== To do ==
The records that follow should be copied out exactly, pictures excluded.

Extracted records
★ ★ ★ ★ ★
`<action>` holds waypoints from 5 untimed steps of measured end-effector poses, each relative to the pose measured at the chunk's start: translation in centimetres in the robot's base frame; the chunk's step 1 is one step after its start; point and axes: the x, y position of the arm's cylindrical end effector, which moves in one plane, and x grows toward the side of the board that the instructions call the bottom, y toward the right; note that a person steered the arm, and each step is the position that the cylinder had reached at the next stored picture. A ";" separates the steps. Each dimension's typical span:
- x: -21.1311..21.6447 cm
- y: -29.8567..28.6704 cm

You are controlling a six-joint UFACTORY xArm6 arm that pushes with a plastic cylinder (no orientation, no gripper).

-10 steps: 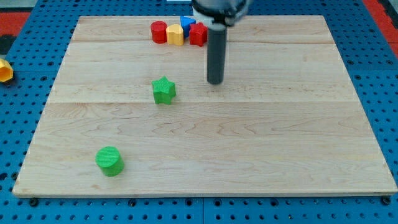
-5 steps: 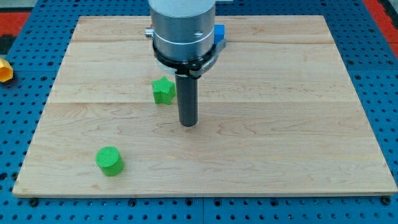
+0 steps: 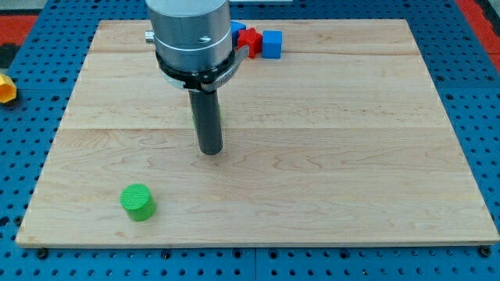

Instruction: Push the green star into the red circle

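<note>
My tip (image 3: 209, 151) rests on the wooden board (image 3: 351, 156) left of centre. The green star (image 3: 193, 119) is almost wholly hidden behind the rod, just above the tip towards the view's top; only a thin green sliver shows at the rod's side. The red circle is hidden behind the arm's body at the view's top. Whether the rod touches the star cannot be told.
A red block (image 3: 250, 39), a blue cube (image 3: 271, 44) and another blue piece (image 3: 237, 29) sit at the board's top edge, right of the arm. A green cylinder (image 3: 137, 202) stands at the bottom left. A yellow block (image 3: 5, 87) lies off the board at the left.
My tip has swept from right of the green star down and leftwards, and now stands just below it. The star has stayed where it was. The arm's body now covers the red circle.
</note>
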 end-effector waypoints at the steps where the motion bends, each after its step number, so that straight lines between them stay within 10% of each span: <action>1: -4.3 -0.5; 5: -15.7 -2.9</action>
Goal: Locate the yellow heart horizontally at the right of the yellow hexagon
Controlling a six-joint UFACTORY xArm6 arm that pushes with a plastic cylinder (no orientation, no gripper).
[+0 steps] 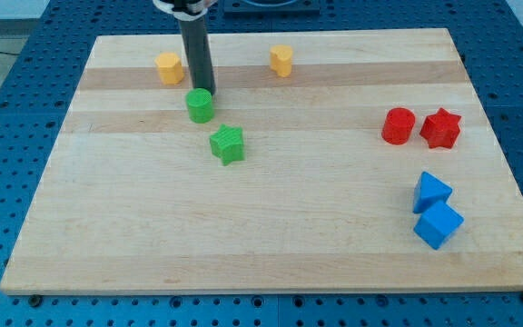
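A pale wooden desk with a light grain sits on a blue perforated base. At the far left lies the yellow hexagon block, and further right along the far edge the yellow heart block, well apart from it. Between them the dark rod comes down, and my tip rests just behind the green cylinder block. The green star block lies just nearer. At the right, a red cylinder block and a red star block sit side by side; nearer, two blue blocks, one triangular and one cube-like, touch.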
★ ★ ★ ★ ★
== Answer space ==
`<action>` holds waypoints from 5 untimed steps of measured end-effector poses, each relative to the pose measured at the chunk's start: translation in centimetres in the robot's base frame; the chunk's step 1 is one step after its start; point and axes: the x, y position of the arm's cylindrical end effector, which moves in one plane, and x grows toward the side of the board that the instructions call the bottom, y toward the right; note that a person steered the arm, and each step is the position that the cylinder had reached at the next stored picture. A ";" separates the steps. Each dimension's typical span:
- x: -21.1311..21.6447 cm
- y: -29.8567..28.6704 cm

You are controlling a six-joint UFACTORY xArm6 arm that pushes with a plastic cylinder (no orientation, no gripper).

-10 steps: 
-5 steps: 
+0 steps: 

Instruction: Push the green star into the red circle

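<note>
My tip (image 3: 209, 151) rests on the wooden board (image 3: 351, 156) left of centre. The green star (image 3: 193, 119) is almost wholly hidden behind the rod, just above the tip towards the view's top; only a thin green sliver shows at the rod's side. The red circle is hidden behind the arm's body at the view's top. Whether the rod touches the star cannot be told.
A red block (image 3: 250, 39), a blue cube (image 3: 271, 44) and another blue piece (image 3: 237, 29) sit at the board's top edge, right of the arm. A green cylinder (image 3: 137, 202) stands at the bottom left. A yellow block (image 3: 5, 87) lies off the board at the left.
My tip has swept from right of the green star down and leftwards, and now stands just below it. The star has stayed where it was. The arm's body now covers the red circle.
</note>
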 end-effector waypoints at the steps where the motion bends, each after its step number, so that straight lines between them stay within 10% of each span: <action>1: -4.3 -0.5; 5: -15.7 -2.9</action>
Goal: Locate the yellow heart horizontally at the right of the yellow hexagon
Controlling a six-joint UFACTORY xArm6 arm that pushes with a plastic cylinder (no orientation, no gripper).
[+0 steps] 
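A pale wooden desk with a light grain sits on a blue perforated base. At the far left lies the yellow hexagon block, and further right along the far edge the yellow heart block, well apart from it. Between them the dark rod comes down, and my tip rests just behind the green cylinder block. The green star block lies just nearer. At the right, a red cylinder block and a red star block sit side by side; nearer, two blue blocks, one triangular and one cube-like, touch.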

This output is complete, so the exercise is closed.